*Collected material:*
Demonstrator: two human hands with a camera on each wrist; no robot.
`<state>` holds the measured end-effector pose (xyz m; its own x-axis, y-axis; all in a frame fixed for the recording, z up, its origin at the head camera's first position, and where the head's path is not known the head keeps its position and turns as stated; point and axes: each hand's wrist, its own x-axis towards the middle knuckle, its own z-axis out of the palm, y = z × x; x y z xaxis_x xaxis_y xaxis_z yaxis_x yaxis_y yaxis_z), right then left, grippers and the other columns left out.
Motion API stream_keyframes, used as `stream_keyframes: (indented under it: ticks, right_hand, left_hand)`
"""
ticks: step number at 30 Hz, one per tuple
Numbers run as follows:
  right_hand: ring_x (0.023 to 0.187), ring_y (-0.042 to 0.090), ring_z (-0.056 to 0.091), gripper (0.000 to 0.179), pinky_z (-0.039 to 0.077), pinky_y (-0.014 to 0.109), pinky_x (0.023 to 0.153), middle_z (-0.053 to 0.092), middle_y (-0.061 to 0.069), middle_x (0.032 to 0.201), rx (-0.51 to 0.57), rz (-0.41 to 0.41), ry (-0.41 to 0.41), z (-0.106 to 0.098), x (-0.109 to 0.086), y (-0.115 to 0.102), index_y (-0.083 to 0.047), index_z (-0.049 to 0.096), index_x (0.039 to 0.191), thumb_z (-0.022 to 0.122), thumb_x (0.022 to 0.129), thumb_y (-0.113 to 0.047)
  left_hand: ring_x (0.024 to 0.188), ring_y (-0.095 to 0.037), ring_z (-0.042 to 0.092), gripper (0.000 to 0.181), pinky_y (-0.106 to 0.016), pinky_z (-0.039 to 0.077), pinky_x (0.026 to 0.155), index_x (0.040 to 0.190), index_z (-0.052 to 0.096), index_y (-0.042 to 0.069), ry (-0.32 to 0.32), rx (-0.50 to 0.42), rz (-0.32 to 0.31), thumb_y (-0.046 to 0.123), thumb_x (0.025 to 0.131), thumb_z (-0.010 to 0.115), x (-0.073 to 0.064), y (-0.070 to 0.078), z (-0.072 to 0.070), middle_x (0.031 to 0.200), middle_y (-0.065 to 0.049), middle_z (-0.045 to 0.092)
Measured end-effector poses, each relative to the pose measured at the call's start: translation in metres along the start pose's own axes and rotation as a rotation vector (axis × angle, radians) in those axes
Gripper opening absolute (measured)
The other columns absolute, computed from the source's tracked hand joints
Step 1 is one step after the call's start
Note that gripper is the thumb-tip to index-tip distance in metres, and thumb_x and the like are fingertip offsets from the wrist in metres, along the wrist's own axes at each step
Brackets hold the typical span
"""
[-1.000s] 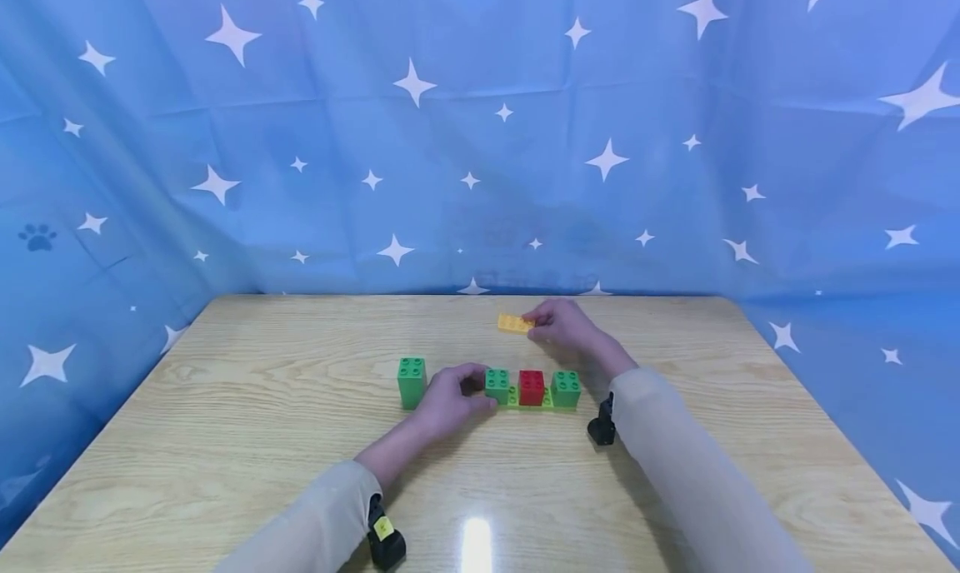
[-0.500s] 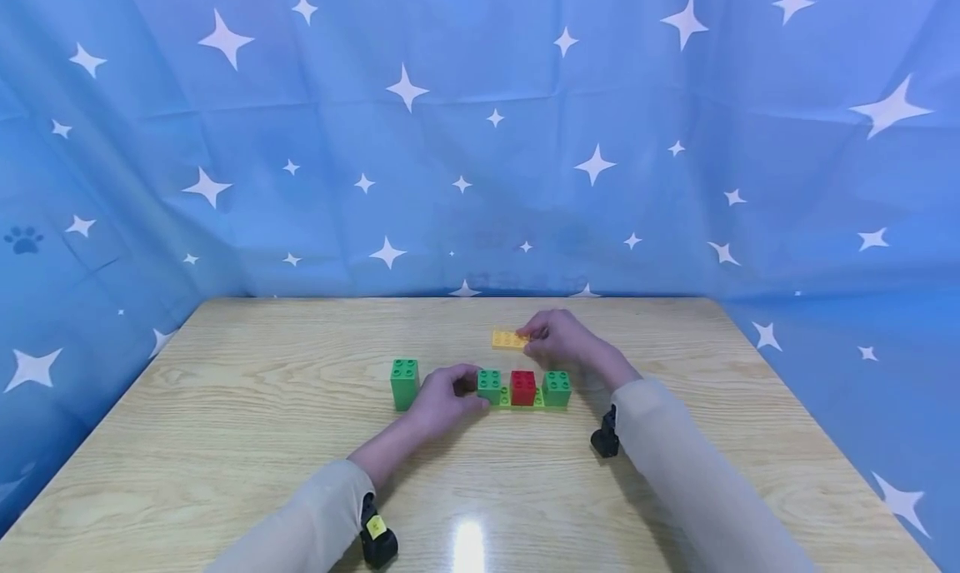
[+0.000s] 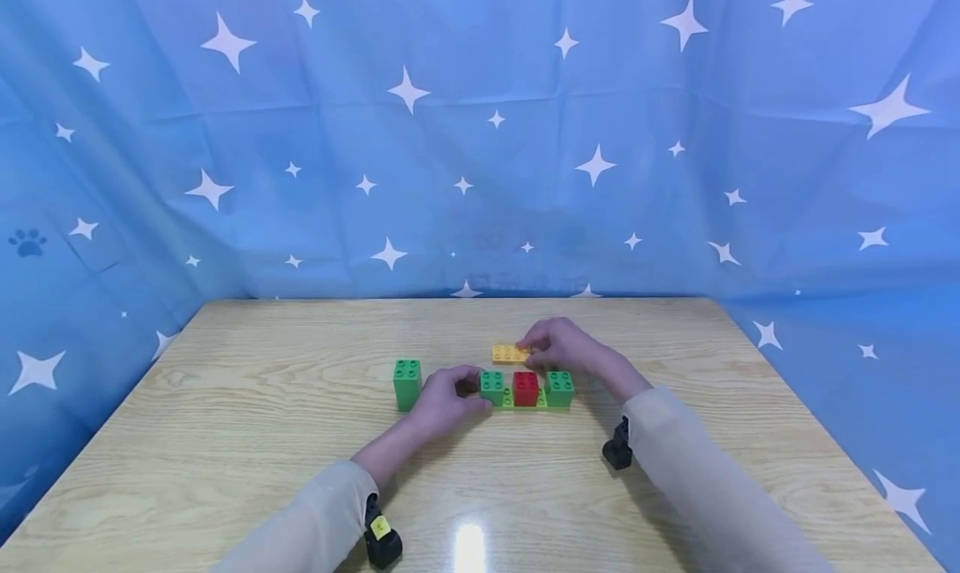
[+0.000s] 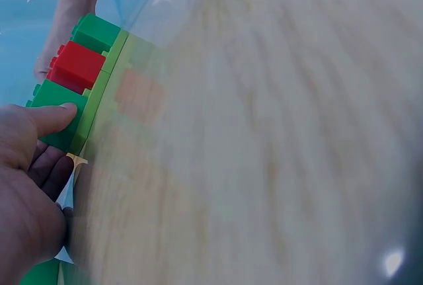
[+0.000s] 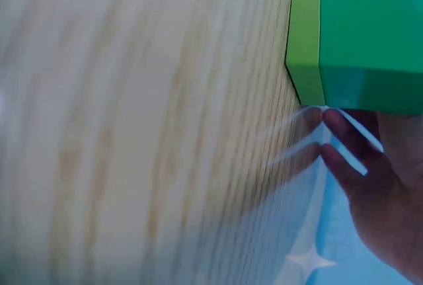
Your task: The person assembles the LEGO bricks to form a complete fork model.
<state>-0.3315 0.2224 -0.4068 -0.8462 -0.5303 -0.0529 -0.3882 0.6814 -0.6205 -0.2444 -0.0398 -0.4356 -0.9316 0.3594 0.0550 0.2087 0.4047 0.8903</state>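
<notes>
A lime-green base plate (image 3: 507, 397) lies mid-table and carries a row of bricks: a green brick (image 3: 492, 388) at its left end, a red brick (image 3: 526, 390) in the middle, a green brick (image 3: 559, 388) at its right end. My left hand (image 3: 444, 402) grips the left-end brick, its thumb (image 4: 59, 118) on the near face. Behind the row, my right hand (image 3: 564, 346) pinches the right end of a flat yellow-orange brick (image 3: 507, 354). In the right wrist view the row hides what that hand holds.
A tall green block (image 3: 407, 386), perhaps stacked bricks, stands just left of my left hand. The wooden table (image 3: 262, 423) ends at a blue star-printed curtain (image 3: 480, 140) behind it.
My right hand has drawn the yellow-orange brick nearer, toward the back of the row. My left hand keeps its grip on the left-end green brick. The head view has shifted slightly.
</notes>
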Motion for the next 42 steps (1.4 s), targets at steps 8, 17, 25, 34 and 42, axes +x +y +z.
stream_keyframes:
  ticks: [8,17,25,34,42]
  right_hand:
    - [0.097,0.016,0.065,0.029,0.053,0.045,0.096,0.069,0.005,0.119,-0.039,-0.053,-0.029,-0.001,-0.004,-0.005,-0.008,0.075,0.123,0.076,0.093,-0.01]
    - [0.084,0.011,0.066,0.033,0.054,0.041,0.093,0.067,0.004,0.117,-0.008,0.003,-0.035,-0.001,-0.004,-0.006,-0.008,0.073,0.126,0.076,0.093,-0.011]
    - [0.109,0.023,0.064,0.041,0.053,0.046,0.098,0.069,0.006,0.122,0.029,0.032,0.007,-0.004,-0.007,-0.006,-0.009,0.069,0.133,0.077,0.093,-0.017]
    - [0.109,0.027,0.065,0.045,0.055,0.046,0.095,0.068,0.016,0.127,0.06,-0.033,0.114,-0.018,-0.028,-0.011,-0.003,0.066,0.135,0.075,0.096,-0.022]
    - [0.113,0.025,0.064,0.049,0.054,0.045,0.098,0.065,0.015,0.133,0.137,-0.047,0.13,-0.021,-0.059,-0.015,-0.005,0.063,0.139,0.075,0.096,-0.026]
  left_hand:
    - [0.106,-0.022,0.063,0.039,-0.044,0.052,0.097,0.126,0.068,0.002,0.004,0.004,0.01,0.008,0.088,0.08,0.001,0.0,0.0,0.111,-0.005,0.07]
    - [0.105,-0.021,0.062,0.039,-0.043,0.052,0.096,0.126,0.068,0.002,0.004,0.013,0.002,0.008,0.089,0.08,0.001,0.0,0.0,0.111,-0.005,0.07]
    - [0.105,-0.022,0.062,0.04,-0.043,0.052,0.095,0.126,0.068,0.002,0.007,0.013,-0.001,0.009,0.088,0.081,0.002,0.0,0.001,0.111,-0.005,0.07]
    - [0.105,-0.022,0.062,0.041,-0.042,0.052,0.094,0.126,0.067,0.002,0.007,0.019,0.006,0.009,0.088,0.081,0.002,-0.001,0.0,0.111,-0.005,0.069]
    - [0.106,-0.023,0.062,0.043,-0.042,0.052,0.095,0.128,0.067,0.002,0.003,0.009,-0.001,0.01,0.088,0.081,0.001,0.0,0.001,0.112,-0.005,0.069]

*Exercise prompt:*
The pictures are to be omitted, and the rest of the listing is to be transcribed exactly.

*Response to this exercise:*
Demonstrator: two human hands with a camera on each wrist; no robot.
`<state>` holds the measured end-effector pose (xyz m; its own x-axis, y-axis; all in a frame fixed for the recording, z up, its origin at the head camera's first position, and where the head's path is not known the head keeps its position and turns as stated; point and axes: each hand's wrist, its own x-axis towards the middle knuckle, its own z-axis out of the palm, y = z × x; x y z xaxis_x xaxis_y xaxis_z yaxis_x yaxis_y yaxis_z), right then left, grippers and the other columns left out.
Motion API stream_keyframes, used as `stream_keyframes: (indented under it: ticks, right_hand, left_hand)`
"""
ticks: step number at 30 Hz, one per tuple
Numbers run as follows:
  right_hand: ring_x (0.023 to 0.187), ring_y (-0.042 to 0.090), ring_z (-0.056 to 0.091), gripper (0.000 to 0.179), pinky_z (-0.039 to 0.077), pinky_y (-0.014 to 0.109), pinky_x (0.023 to 0.153), middle_z (-0.053 to 0.092), middle_y (-0.061 to 0.069), middle_x (0.032 to 0.201), rx (-0.51 to 0.57), rz (-0.41 to 0.41), ry (-0.41 to 0.41), z (-0.106 to 0.098), x (-0.109 to 0.086), y (-0.115 to 0.102), index_y (-0.083 to 0.047), index_z (-0.049 to 0.096), index_x (0.039 to 0.191), thumb_z (-0.022 to 0.122), thumb_x (0.022 to 0.129), thumb_y (-0.113 to 0.047)
  left_hand: ring_x (0.024 to 0.188), ring_y (-0.095 to 0.037), ring_z (-0.042 to 0.092), gripper (0.000 to 0.181), pinky_y (-0.106 to 0.016), pinky_z (-0.039 to 0.077), pinky_x (0.026 to 0.155), index_x (0.040 to 0.190), index_z (-0.052 to 0.096), index_y (-0.042 to 0.069), ry (-0.32 to 0.32), rx (-0.50 to 0.42), rz (-0.32 to 0.31), thumb_y (-0.046 to 0.123), thumb_x (0.025 to 0.131), thumb_z (-0.010 to 0.115), x (-0.073 to 0.064), y (-0.070 to 0.078), z (-0.072 to 0.070), middle_x (0.031 to 0.200), middle_y (-0.065 to 0.049), middle_z (-0.045 to 0.092)
Measured end-effector poses, each relative to the pose measured at the call's start: translation in metres along the start pose's own axes and rotation as a rotation vector (axis × angle, radians) in those axes
Gripper opening absolute (measured)
The other columns absolute, computed from the source's tracked hand joints
Step 1 is one step after the call's start
Note that gripper is the thumb-tip to index-tip distance in metres, and thumb_x and the like are fingertip offsets from the wrist in metres, along the wrist's own axes at each step
Brackets hold the typical span
"""
[-1.000s] 
[-0.500s] 
[+0.000s] 
[+0.000s] 
[+0.000s] 
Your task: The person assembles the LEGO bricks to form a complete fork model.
<state>-0.3315 0.2224 -0.4068 -0.8462 -0.5303 -0.0529 -0.3882 0.6814 -0.6205 -0.2444 -0.0398 -0.4356 -0.9316 0.3594 0.0550 0.2087 0.4047 0.8903</state>
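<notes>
A lime-green base plate (image 3: 507, 397) lies mid-table and carries a row of bricks: a green brick (image 3: 492, 388) at its left end, a red brick (image 3: 526, 390) in the middle, a green brick (image 3: 559, 388) at its right end. My left hand (image 3: 444, 402) grips the left-end brick, its thumb (image 4: 59, 118) on the near face. Behind the row, my right hand (image 3: 564, 346) pinches the right end of a flat yellow-orange brick (image 3: 507, 354). In the right wrist view the row hides what that hand holds.
A tall green block (image 3: 407, 386), perhaps stacked bricks, stands just left of my left hand. The wooden table (image 3: 262, 423) ends at a blue star-printed curtain (image 3: 480, 140) behind it.
My right hand has drawn the yellow-orange brick nearer, toward the back of the row. My left hand keeps its grip on the left-end green brick. The head view has shifted slightly.
</notes>
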Motion for the next 42 steps (1.4 s), targets at steps 8, 17, 25, 34 and 42, axes +x +y +z.
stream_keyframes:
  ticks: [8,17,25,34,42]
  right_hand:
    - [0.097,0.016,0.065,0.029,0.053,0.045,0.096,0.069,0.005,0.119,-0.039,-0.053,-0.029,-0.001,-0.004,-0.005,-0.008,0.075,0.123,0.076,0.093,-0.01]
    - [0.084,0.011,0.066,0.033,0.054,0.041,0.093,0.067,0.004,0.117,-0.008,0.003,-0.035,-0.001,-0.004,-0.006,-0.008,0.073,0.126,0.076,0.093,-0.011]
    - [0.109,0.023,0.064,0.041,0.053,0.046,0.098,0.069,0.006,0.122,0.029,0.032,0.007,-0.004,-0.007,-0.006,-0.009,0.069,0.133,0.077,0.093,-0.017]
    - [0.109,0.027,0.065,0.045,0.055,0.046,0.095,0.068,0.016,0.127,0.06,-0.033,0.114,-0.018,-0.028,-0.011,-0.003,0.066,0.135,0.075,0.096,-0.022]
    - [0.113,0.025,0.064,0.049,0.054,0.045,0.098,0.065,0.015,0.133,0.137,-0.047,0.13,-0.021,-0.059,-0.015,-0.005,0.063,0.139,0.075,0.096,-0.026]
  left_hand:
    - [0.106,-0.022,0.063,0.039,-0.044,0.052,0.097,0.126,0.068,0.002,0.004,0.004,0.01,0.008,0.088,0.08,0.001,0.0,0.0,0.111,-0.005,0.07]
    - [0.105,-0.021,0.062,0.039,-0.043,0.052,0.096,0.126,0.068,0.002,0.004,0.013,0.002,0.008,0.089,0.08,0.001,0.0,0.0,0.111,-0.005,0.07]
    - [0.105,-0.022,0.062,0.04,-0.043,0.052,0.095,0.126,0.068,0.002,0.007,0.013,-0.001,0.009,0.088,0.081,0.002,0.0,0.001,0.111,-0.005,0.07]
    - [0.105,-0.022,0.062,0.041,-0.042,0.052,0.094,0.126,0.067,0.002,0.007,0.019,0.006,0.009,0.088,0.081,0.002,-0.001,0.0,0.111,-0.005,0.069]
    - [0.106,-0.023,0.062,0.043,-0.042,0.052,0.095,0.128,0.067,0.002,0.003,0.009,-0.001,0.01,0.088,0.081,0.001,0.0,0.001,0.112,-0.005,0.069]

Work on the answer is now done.